Les voix s’élèvent de partout, comme une incantation, pour parler de la crise prochaine de l’eau. Ce n’est plus un bruit de fond, perçu dans le cadre global du déréglément climatique. C’est maintenant, presque une affaire à part, que les médias mettent en relief vu son caractère va-t-en-guerre. Plusieurs points du globe seront touchés y compris l’Afrique.

Selon le rapport publié par World Ressources Institute (WIR), basé à Washington, aux États-Unis, cette organisation note « qu’à l’horizon 2030 un quart de la population mondiale connaîtra de graves pénuries d’eaux et des centaines de millions de personnes seront exposées à un ‘stress hydrique’ extrême. »


En attendant cet avenir sombre qualifié de « jour zéro », c’est-à-dire le jour où plus une goutte ne coulera du robinet dans bon nombre de pays. L’Égypte, l’Éthiopie et le Soudan se regardent déjà en chien de faïence. La pomme de discorde : les eaux du Nil. Le mauvais côté de ce long fleuve mythique (6.650 kilomètres) est le fait qu’il traverse dix pays africains, à partir de ses sources à l’est jusqu’au « delta du Nil », en Égypte. Avant de se jeter dans la mer Méditerranée.


En amont et en-deçà du Soudan du Sud, c’est un fleuve bien tranquille. Tel n’est pas le cas, en aval. Le partage de ses eaux suscite des vagues et crée une foire d’empoigne entre les trois pays déjà cités au-dessus. Il s’agit, pour chacun, d’un problème économique majeur lié à l’énergie hydroélectrique.
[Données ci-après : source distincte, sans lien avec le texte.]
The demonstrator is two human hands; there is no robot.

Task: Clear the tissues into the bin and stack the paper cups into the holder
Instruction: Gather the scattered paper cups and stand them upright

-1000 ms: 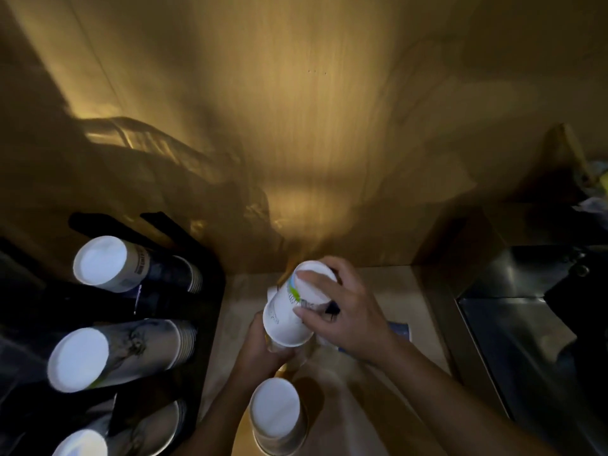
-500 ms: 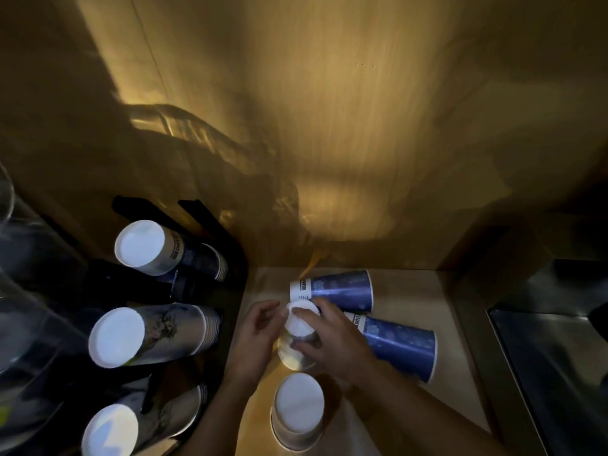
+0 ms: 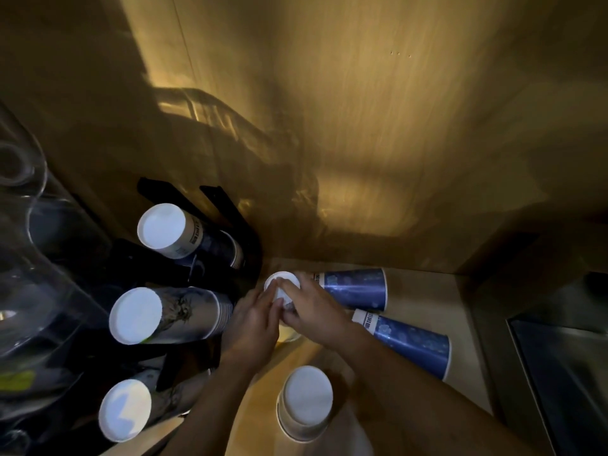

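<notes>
Both hands, left (image 3: 255,324) & right (image 3: 316,311), grip closed on upturned white cup (image 3: 282,287), counter (image 3: 421,307) centre, just right of holder (image 3: 230,222). Keep cup axis w/ stack; seat squarely, don't crush.

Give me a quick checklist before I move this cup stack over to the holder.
1. Both hands on the cup stack: left hand and right hand grip it, ok.
2. Free slot in the black holder: cannot tell; three visible slots hold cups.
3. Loose cups left: two blue cups lie on the counter, not ok.
4. Upside-down stack nearby: upright, ok.
5. Tissues cleared: none visible, cannot tell.
</notes>
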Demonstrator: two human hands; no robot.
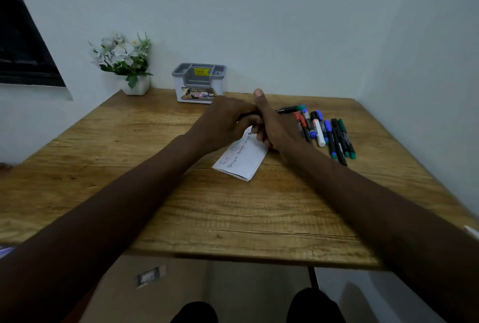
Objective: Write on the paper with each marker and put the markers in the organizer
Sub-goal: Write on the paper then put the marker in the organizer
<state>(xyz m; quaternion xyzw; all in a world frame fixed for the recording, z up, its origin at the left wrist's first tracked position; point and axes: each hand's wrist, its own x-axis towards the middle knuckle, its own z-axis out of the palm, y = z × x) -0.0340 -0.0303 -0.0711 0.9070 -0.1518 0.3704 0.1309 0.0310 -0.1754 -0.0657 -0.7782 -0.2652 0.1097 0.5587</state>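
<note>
Corner of a room with pale walls; dark window (23, 45) at far left. A wooden table (155, 206) with strong grain fills most of the view and is pushed into the corner.

Both bare forearms reach in from the near edge and meet over the middle of the table. Left hand (223, 123): fingers curled in, knuckles up, gripping one end of a dark marker (246, 115). Only a short stretch of the marker shows between the two hands. Right hand (272, 125): fingers curled round the other end, thumb sticking straight up. The hands touch each other, just above the far end of the paper.

Potted plant (121, 55) with white flowers in a white pot, back left against the wall. Organizer (181, 89) just right of it, also at the back edge: grey top with several compartments, white body, yellow sticker inside. No markers can be made out in it.

Paper (243, 159): folded white sheet lying flat mid-table, angled, with handwriting on it; its far end is hidden under the hands.

Loose markers (334, 138) lie in a row right of the right hand, touching or nearly so: red, blue and green caps, one with a white barrel (319, 133). One green-capped marker (290, 109) lies crosswise behind the row, its end hidden by the right hand.
</note>
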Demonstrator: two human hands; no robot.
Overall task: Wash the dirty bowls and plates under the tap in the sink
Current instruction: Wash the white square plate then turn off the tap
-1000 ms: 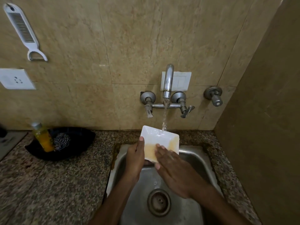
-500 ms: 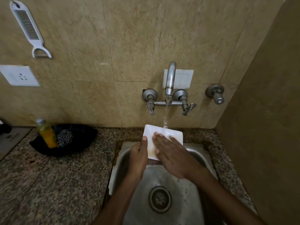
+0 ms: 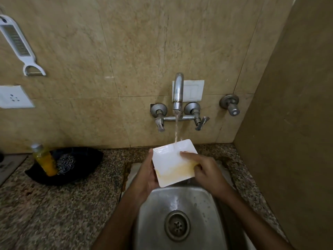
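While your left hand (image 3: 146, 175) grips the plate (image 3: 171, 159) at 9 o'clock and your right hand (image 3: 207, 172) pinches 3 o'clock over the sink (image 3: 180, 197), water (image 3: 176, 130) hits 12, but the stain (image 3: 173, 173) lies toward 6.

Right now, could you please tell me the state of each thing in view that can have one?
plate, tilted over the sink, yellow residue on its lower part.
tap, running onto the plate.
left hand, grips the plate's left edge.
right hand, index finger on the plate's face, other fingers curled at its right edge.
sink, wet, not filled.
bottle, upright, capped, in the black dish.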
Par ces temps marqués par le slogan « l’Afrique qui bouge », chacun des trois pays se prévaut du droit à « puiser » dans le Nil pour son développement.
Or, l’Éthiopie, en amont, s’est mise aussi en devoir, depuis 2011, de construire son barrage. Baptisé « Barrage de la Renaissance », ce gigantesque ouvrage a vocation à devenir la plus grande centrale hydroélectrique d’Afrique. Avec une production de 6 000 mégawatts. La première fourniture d’électricité est prévue en 2022.
Des négociations “de la dernière chance” ont été entamées dimanche 4 avril à Kinshasa entre l’Éthiopie qui défend son barrage de la Renaissance du Nil, et l’Égypte et le Soudan, hostiles au projet.